Do you have a guiding principle that helps you solve problems and make decisions? Perhaps you’ve turned this principle into a motto or mantra for your life. There’s a saying at our house that has morphed over time and has applicability beyond it’s original purpose.
The saying is this , “She who cooks decides what’s for dinner.” It sums up our philosophy about how to best solve problems.
What does cooking have to do with making decisions?
You’re probably wondering how cooking dinner and solving problems are related.
Years ago I would sit down and plan out the meals for the upcoming week. I’d make notes on when to pull meat out of the freezer to thaw so that it would be ready on the night I was going to cook it. I hated coming home from work and facing the dreaded decision “What do I make for dinner tonight!”

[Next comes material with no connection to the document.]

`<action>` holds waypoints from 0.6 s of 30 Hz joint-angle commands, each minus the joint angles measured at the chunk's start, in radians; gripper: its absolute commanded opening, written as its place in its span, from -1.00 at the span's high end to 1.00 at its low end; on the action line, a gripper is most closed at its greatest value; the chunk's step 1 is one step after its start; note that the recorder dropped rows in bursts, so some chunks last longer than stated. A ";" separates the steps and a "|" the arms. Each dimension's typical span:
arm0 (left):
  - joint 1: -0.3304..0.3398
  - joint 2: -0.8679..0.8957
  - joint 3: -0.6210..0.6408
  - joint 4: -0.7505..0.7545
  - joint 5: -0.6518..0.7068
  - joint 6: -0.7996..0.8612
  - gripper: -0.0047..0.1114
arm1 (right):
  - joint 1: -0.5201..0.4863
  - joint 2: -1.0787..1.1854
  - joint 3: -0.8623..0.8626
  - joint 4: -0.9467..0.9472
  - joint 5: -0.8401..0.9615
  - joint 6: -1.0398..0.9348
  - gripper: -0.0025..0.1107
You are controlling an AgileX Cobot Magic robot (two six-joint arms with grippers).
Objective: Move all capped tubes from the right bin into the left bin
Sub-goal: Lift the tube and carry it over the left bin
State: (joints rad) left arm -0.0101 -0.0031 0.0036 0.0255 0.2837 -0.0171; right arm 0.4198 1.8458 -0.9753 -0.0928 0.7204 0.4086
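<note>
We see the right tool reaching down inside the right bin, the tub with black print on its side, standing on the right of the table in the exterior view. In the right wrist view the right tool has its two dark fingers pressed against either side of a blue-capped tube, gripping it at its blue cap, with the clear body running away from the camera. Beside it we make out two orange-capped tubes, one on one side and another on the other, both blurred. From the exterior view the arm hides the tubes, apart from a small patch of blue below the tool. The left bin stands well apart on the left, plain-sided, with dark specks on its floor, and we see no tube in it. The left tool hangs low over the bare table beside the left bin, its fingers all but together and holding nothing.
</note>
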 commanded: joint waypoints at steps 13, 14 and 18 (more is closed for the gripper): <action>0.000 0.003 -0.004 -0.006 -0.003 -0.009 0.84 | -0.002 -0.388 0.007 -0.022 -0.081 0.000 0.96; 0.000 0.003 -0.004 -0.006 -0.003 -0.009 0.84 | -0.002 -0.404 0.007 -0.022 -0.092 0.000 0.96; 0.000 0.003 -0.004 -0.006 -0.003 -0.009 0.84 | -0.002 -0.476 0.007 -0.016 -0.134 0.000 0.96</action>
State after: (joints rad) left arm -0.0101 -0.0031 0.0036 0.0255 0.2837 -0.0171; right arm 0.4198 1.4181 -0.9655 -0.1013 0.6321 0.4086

So I would plan things out in advance. And it would never fail that Jungle Jim would walk through the door and ask, “What’s for dinner?” Invariably, I’d reply, “baked chicken” or whatever else I’d planned to cook that night, and he’d reply, “I don’t feel like eating chicken tonight.”
I, of course, would get mad. This was not what I wanted to hear after a long day at work.

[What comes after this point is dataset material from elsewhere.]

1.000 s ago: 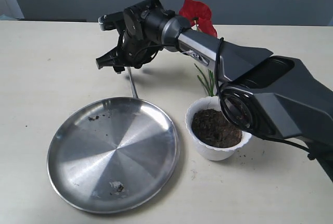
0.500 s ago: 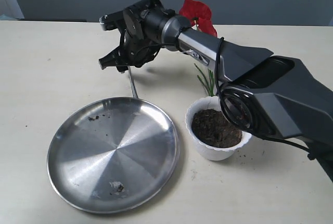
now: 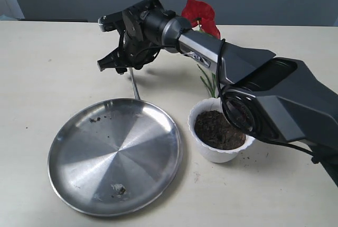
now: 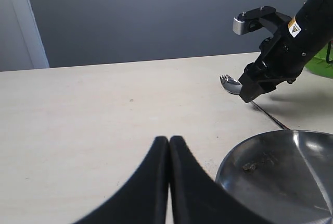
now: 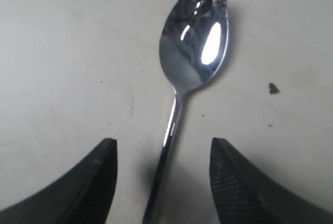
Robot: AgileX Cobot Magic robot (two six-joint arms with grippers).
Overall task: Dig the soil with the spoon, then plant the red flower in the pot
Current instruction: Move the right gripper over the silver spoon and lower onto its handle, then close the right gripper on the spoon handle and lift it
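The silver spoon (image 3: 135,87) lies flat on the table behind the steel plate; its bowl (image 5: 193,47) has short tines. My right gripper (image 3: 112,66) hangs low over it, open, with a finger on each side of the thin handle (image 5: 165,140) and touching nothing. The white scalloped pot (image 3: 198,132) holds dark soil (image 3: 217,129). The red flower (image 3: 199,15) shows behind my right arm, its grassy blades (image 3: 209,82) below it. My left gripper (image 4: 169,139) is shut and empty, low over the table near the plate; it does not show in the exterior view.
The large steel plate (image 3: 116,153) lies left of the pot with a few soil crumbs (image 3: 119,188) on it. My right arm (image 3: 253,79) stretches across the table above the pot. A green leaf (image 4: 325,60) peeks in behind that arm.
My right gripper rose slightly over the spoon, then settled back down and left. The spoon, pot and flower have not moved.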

After enough times of this happening, Jungle Jim finally figured out that responding, “I don’t feel like eating that tonight” was not going to be warmly received and he changed his approach. Instead of telling me that he didn’t like what I had planned, instead he’d reply, “Why don’t you let me cook tonight?”
THIS got a much better response!
Now I’ll admit right up front that Jungle Jim is really the gourmet at our house. I’m good with a recipe and I’m great at planning. But he’s the type who can taste a dish and say, “Hmmm, I taste a hint of coriander and thyme.” Or whatever – you get the idea. And I’d be sitting there thinking, “Gee, I could only tell that it tastes good.”
But I digress. The point is that he’s an excellent cook and has a natural gift for it.
Let the cook make the choice
Most nights he would ask me what I’d like for dinner (which was much nicer than I had ever been!). I’d tell him that I didn’t care because everything he cooked was delicious. Then I’d reply, “He who cooks decides what’s for dinner.”
It was my way of letting him know that as long as he was the one going to the trouble to cook dinner that it was only fair he get to decide what he wanted to make.
This finally became the rule we lived by as roles and circumstances would change throughout the years. Simply put, the party who was not going to be cooking – because they were too busy, tired, or simply not inclined to do so – would not express any judgment over what the other was going to prepare for dinner.
It’s worked for us ever since. I’ll also add that it’s eliminated many fights and hurt feelings as well.
The phrase “She who cooks decides what’s for dinner” has taken on many variations through the years. We’ve expanded the mantra to include decisions made outside the kitchen as well.
Variations on the motto
For example, the other day, Jungle Jim was explaining to me why he’d decided to put new tires on the car. Now, if truth be told, I don’t care WHY he wants to put new tires on the car – I’m simply not interested and I trust him when it comes to all decisions related to vehicle maintenance. But the other fact is this – since he does take care of all maintenance and car issues, it would be foolish for me to think that I knew something he doesn’t and try to offer an opinion.
In this case, He who takes care of the car decides when to purchase new tires.
Another example of the applicability of this motto took place a few weeks ago when were checking out in one of those humongo-marts. We got to talking to our checker and we were all complaining about Christmas decorating. I made the comment that I had decided to do very little decorating this year because I was busy. Our checker, on the other hand, sighed and said, “I wish I didn’t have to decorate. I’ve been very busy and I just didn’t want to spend all that time on it, but my daughter threw a fit that it just isn’t Christmas without all the decorations.”
I asked, “Does your daughter help you do any of the decorating?”
“No,” she replied. “I ended up doing it all by myself.”
Now I must state for the record here that I bit my tongue (really hard, I might add!). What I wanted to tell this woman was that if it was so important to the daughter that the house be decorated, then she should have pitched in and helped. Our motto applied in this situation here too – She who wants the house decorated should pitch in and do most of the work.
You’re probably beginning to see a pattern here.
It just makes sense to us that the person (or people, if others are involved) who is going to do the work – whatever that work happens to be – should make the decisions about how that work is going to progress.
- The person who will have to implement procedures should have a greater say in the development of those procedures than someone who is removed.
- The people who will have to deal with consequences and repercussions of a decision should be highly involved providing input in to that decision.
- Those who are closest to an issue are probably best suited as to how it should be dealt with.
Now there are always exceptions to rules
There are times, however, when you have to do things the way someone else wants.
If your boss gives you an assignment then obviously you’d better complete the assignment within the parameters you’ve been given. There are times when “He who pays the salary gets to decide how things are done.”
But in general, it’s not a bad motto to follow. It’s certainly helped us focus on the big picture instead of getting bogged down in details. I have two other mottos that I’ve also written about. “They Can’t Kill You” helps me keep situations in perspective so that I don’t blow them out of proportion, and “More Orange Chickens!” helps me get rid of the things in life that aren’t bringing me joy.
So back to the original question – do you have a guiding principle or motto that helps you solve problems and make decisions?